Only one portion of the data is to be written out: from the line bearing "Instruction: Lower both" through the line bearing "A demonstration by". Write it exactly as it appears.

┄┄┄┄┄┄┄┄┄┄┄┄┄┄┄┄┄┄┄┄

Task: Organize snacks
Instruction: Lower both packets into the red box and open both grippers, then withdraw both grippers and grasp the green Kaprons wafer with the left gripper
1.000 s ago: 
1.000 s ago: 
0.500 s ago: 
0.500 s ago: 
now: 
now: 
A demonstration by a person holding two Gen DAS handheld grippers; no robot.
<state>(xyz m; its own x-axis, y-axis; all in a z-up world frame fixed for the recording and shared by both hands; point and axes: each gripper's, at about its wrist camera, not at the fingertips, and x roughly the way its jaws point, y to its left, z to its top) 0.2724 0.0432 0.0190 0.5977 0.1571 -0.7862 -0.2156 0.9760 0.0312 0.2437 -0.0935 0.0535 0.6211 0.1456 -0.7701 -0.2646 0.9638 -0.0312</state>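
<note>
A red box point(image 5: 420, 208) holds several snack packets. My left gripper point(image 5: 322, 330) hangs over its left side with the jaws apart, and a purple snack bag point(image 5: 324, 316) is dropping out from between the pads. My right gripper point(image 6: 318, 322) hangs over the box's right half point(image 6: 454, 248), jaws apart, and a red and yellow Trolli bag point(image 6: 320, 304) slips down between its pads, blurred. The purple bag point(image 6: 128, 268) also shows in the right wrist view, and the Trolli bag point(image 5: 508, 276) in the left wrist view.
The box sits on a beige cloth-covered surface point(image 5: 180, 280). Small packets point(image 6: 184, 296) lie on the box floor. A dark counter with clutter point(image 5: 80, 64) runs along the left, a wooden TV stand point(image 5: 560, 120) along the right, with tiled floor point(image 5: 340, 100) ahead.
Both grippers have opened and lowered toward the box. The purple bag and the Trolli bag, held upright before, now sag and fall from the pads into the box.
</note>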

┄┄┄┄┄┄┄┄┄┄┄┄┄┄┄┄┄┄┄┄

WORKED SOLUTION ->
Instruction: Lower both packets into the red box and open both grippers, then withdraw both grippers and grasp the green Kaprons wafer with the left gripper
1.000 s ago: 
1.000 s ago: 
0.500 s ago: 
0.500 s ago: 
now: 
now: 
A demonstration by a person holding two Gen DAS handheld grippers; no robot.

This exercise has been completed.